My friend, Rabbi Avi Weiss, is the distinguished head of a yeshiva in New York City and a preeminent social activist. He was in town to support the opening of a new Orthodox congregation led by one of his students, Rabbi Darren Kleinberg, whom he wanted me to meet.
R. Darren is an English-born Generation X-er, who is married and has a two-year-old daughter. Not raised in an observant Jewish home, he is a blues guitarist who found his way to Israel, and ultimately to his religious vocation. We were drawn to one another, and he invited my wife and me to join him at a Friday night service. It’s been a while since I’d worshipped in an Orthodox congregation, but I wanted to support him and see him in action, so we attended his tiny store-front synagogue.
The Torah portion for the week had to do with a detailed description about how to build the Tabernacle that would travel with them through the desert. Every member of the tribes of Israel was commanded to contribute half a shekel towards the building of this sanctuary. More specifically, it was written that the money be used to purchase the silver sockets into which the supporting posts fit that held the entire structure together.

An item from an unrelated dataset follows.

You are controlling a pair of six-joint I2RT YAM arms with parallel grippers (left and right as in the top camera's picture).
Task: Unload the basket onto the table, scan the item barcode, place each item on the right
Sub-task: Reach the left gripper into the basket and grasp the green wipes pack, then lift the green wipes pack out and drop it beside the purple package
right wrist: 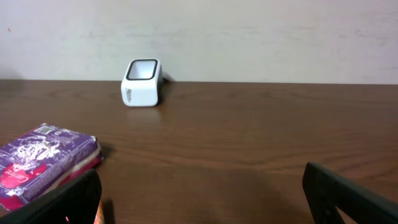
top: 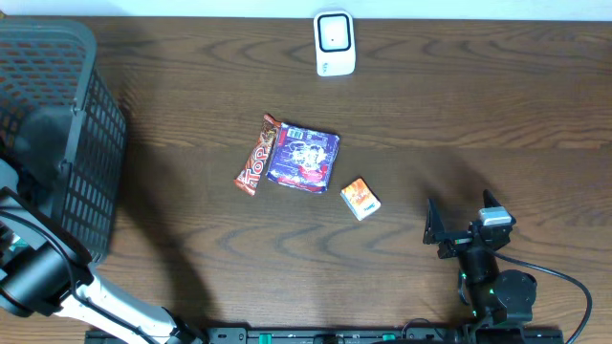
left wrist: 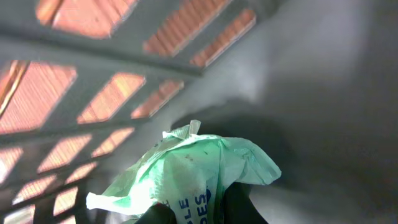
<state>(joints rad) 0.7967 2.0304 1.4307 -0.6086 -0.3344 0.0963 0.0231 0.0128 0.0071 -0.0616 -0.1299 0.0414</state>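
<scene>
A pale green packet point(left wrist: 193, 165) with blue lettering is pinched between the dark fingers of my left gripper point(left wrist: 199, 213), which is shut on it inside the dark mesh basket point(top: 57, 124). The basket's lattice wall point(left wrist: 93, 74) rises just behind the packet. The white barcode scanner point(top: 334, 43) stands at the table's far edge, and the right wrist view shows the scanner point(right wrist: 142, 83) too. My right gripper point(top: 448, 234) hovers low at the front right, open and holding nothing, its fingers point(right wrist: 62, 200) spread wide.
A red Topk bar point(top: 256, 155), a purple packet point(top: 304, 157) and a small orange box point(top: 360, 198) lie mid-table. The purple packet point(right wrist: 43, 158) sits ahead-left of the right gripper. The left arm point(top: 38, 277) reaches toward the basket from the front left.
</scene>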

R. Darren asked the question: why such detail for a piece of insignificant hardware that was hardly visible? No similar detailed instructions were given about how the ark should be carved, or its materials, or how the scrolls should be covered, even though that’s what most people see. He offered this commentary: it’s not the gilded, most ornately visible trappings that sustain faith, but rather the participation of ordinary, mostly invisible, people who are the heart of the community. What supports a community of faith is a collective soul of nearly imperceptible sockets. One of the most important teachings he learned from his Rabbi, Avi Weiss, was that a community of faith is defined by the support it gives to its most vulnerable members: the invisible sockets that are ordinary people of faith.
Then he told this story . . . he had just gotten a call from a doctor in a hospital who was treating a patient with recurrent tumors. The doctor saw the patient’s wife sitting at his bedside reading the Tehillim, the book of psalms. The doctor asked her who their Rabbi was, because he would call him and ask him to visit. The patient’s wife said they did not have a Rabbi, so the doctor asked if he could call one for them, and he called the new Orthodox Rabbi in town. R. Darren spent time with this man and woman who had no organized affiliation to the Jewish community.
R. Darren said to his congregation, “I’m asking you to make Torah come alive, give your half shekel, be a holy socket and reach out to support our most vulnerable members.” Then he gave them the patient’s name, the hospital he was in, the floor and room number, and told them to live their faith.
In this storefront synagogue, sitting on a hard, uncomfortable, metal folding chair, a young Rabbi kindles my spirit, reminding me that if we can come together in community to heal ourselves, we can heal the world.